Cognitive Behavioural Therapy, or CBT as it is commonly referred to, is a talking therapy that emphasises how our thoughts (cognitions) are closely linked with our feelings and what we do (behaviour). During times of mental distress, people think differently about themselves and what happens to them. Thoughts can become extreme and unhelpful, which can worsen how a person feels. As a consequence, they may then behave in ways that prolongs their distress. For example, by avoiding or withdrawing from people, situations or from pleasurable activities and interests.

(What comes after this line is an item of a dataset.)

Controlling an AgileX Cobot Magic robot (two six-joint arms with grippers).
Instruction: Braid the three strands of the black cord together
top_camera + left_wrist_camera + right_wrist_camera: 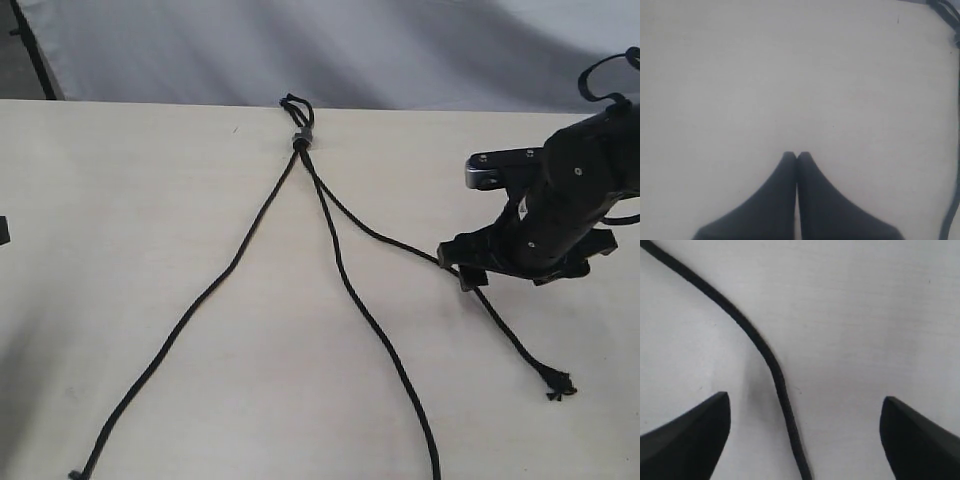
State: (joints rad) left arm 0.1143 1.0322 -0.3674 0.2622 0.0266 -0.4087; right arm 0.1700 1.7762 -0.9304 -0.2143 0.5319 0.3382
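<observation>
Your right hand [805, 402] stands open, jaws spread wide, gripping nothing. The right strand [774, 371] lies flat on the worktop [865, 315] between the two fingers [695, 432], nearer one of them and touching neither. In the exterior view the right hand [466, 268] sits low over that same right strand [400, 236], about two thirds of the way along it from the knot.

Your left hand [797, 156] is closed, fingertips pressed together with nothing between them, over bare worktop [790, 75].

The black cord [300, 140] lies on the worktop [120, 200] with its joined end at the far edge: a short loop [293, 103], then the grey clip [301, 133] at the knot [299, 145]. From there the three strands fan toward the near side, uncrossed — no braid begun.

- Left strand [182, 330]: runs down to the near left corner, tip at the frame's lower edge.
- Middle strand [372, 322]: runs near-straight down, leaves the frame at the bottom.
- Right strand: angles out under the right hand and ends in a frayed tip [558, 385] just beyond it.
</observation>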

CBT is one of the most well researched forms of talking therapy and it has been shown to be effective in helping people with a wide range of mental health problems. In many instances, CBT is the treatment of choice (as recommended by the National Institute for Health and Clinical Excellence) for common problems such as anxiety and depression.
CBT therapists work in a collaborative way with their clients in order to help each person develop more balanced and helpful ways of thinking, and to support them in changing self-defeating behaviour. The result is often a major improvement in how a person feels and the quality of their lives in general.
During sessions, the emphasis is on working in a practical, step-by-step manner toward achieving your goals. This also involves completing in-between session or ‘homework’ tasks (e.g. completing diaries of your thoughts and emotions or doing something different) to help you make gradual changes in your day-to-day life and relationships.
CBT can be used to help anyone irrespective of ability, culture, race, gender or sexual preference. It can be used on its own or in conjunction with medication, depending on the severity or nature of each person's problem.
Research has shown that CBT can help with many different types of problems, such as:
CBT approaches have also been developed for problems related to anger control, adjustment to physical health problems, chronic pain and fatigue (e.g. ME), drug and alcohol problems, health anxiety, low self-esteem/worth, insomnia and interpersonal and relationship problems.